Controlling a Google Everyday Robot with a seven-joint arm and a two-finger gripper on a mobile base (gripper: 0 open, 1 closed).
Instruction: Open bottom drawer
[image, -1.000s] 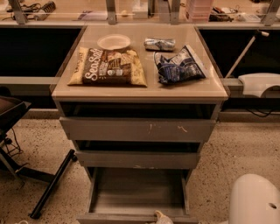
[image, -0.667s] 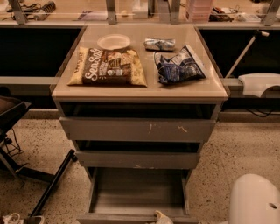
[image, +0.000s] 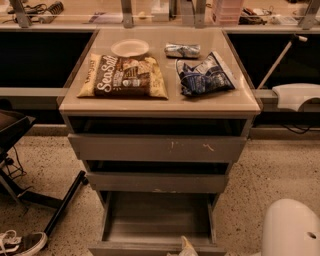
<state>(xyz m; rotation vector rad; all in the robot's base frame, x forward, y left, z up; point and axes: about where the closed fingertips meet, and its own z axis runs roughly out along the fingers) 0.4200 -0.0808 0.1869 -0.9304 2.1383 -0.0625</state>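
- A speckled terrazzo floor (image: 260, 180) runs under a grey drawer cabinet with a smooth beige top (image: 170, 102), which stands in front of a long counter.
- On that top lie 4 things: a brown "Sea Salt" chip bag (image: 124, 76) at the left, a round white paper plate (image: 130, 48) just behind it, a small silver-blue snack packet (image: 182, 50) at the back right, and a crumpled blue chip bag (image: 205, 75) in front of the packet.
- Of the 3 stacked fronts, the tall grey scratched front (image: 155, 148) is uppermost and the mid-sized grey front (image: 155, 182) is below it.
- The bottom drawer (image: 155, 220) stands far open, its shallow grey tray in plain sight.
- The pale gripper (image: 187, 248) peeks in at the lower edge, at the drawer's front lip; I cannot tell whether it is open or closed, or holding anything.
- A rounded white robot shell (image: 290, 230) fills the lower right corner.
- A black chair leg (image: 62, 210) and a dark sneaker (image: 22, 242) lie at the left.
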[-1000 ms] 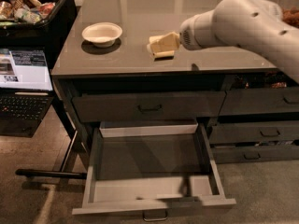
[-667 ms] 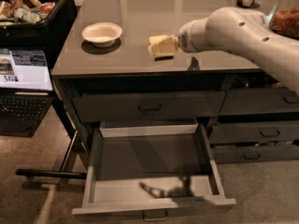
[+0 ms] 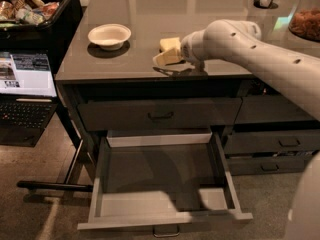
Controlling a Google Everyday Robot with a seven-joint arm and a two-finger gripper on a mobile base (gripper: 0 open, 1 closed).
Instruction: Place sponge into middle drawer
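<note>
Grey table (image 3: 150,9) fills the background; our hand (image 3: 181,54) grasps the sponge (image 3: 166,57) above and behind the open drawer (image 3: 165,218). We should bring it forward over the drawer's middle, lower, then release.

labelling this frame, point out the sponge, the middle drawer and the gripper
sponge (image 3: 168,53), camera view, its front face
middle drawer (image 3: 160,174), camera view, bare inner floor
gripper (image 3: 183,54), camera view, its tip, at the sponge
</note>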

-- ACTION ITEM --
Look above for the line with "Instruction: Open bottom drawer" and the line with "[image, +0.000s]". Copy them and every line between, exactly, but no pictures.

-- OUTPUT BELOW --
Instruction: Open bottom drawer
[image, -1.000s] 
[image, -0.667s] 
[image, +0.000s] 

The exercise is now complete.